Find the distribution of $|X|$ if $X \sim N(\mu, 1)$
My attempt:
$$P(|X| \leq x) = F_X(x) - F_X(-x)$$
If $F$ denote the cumulative distribution of $X$, then
$$P(|X| = x) = \frac{1}{\sqrt{2\pi}}(\exp(-1/2(x-\mu)^2 + \exp(-1/2(x+\mu)^2).$$
But i am confused if it is correct and about the limits of integration of this variable. Also, can we write it in function of $|X|$?
Thanks!
$F_{\left|X\right|}\left(x\right)=P\left\{ -x\leq X\leq x\right\} =P\left\{ X\leq x\right\} -P\left\{ X<-x\right\} =F_{X}\left(x\right)-F_{X}\left(-x\right)$
This for $x\geq0$. The last equality follows from $P\left\{ X=-x\right\} =0$.
If $x<0$ then $F_{\left|X\right|}\left(x\right)=0$.

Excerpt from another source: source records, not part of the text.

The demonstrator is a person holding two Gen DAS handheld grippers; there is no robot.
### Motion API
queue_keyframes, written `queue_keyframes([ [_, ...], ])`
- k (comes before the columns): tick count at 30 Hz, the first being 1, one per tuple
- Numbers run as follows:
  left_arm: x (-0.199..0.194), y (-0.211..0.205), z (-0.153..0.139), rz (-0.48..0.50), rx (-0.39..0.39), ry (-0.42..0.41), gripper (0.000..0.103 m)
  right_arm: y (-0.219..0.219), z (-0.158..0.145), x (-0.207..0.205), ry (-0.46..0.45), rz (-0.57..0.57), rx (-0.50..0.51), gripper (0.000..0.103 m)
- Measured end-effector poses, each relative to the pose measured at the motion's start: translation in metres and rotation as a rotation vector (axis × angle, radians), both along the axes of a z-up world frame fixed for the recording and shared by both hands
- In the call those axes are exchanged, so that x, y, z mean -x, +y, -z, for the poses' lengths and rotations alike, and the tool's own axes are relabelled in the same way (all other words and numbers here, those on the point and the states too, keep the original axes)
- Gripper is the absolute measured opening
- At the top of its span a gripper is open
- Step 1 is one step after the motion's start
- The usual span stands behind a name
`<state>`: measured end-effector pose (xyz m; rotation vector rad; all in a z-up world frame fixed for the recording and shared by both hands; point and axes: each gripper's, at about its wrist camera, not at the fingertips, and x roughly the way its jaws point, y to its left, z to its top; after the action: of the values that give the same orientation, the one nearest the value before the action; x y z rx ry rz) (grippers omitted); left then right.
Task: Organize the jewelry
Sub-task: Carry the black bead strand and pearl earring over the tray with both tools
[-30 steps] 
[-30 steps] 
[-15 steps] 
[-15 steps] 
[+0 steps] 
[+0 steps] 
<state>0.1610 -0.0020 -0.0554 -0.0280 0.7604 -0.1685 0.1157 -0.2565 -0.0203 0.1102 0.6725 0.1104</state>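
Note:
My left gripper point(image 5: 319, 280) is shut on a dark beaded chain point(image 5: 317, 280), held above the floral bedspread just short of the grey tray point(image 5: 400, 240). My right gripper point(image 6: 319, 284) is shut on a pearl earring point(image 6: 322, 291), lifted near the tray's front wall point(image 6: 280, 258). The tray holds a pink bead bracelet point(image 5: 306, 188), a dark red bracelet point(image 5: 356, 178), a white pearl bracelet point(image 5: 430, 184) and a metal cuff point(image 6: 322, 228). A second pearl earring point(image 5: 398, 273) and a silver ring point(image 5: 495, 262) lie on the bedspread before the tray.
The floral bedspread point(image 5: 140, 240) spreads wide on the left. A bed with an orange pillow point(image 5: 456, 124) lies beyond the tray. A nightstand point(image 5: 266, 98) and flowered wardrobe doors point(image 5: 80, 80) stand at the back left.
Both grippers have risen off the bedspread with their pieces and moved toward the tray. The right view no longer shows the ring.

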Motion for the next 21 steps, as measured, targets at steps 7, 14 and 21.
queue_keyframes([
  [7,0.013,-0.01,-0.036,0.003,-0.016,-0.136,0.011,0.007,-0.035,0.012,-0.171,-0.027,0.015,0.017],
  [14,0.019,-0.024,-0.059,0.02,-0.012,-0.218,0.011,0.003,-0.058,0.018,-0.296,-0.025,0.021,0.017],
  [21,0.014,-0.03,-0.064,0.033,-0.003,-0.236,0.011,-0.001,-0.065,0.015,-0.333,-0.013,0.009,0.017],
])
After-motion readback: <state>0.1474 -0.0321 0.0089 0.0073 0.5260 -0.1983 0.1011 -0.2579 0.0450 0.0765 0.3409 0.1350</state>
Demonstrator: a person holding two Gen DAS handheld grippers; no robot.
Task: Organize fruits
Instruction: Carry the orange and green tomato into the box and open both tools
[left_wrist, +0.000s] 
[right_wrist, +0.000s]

Here $X=\mu+U$ where $U$ has standard normal distribution.
So $F_{X}\left(x\right)=P\left\{ U\leq x-\mu\right\} =\Phi\left(x-\mu\right)$ where $\Phi$ denotes the CDF of the standard normal distribution.
We end up with:
$F_{\left|X\right|}\left(x\right)=\Phi\left(x-\mu\right)-\Phi\left(-x-\mu\right)$ if $x\geq0$ and $F_{\left|X\right|}\left(x\right)=0$ otherwise.
Here $$\Phi\left(u\right):=\int_{-\infty}^{u}\phi\left(y\right)dy=\left(2\pi\right)^{-\frac{1}{2}}\int_{-\infty}^{u}e^{-\frac{1}{2}y^{2}}dy$$ and: $$\Phi'\left(u\right)=\phi\left(u\right)$$
This enables us to find the PDF of $\left|X\right|$. Denoting it by $f_{\left|X\right|}$ we can take $f_{\left|X\right|}\left(x\right)=0$ on interval $\left(-\infty,0\right]$. On interval $\left(0,+\infty\right)$ we find $f_{\left|X\right|}$ as derivative of $F_{|X|}$ :
$$f_{\left|X\right|}\left(x\right)=\phi\left(x-\mu\right)+\phi\left(-x-\mu\right)=\left(2\pi\right)^{-\frac{1}{2}}\left[e^{-\frac{1}{2}\left(x-\mu\right)^{2}}+e^{-\frac{1}{2}\left(x+\mu\right)^{2}}\right]$$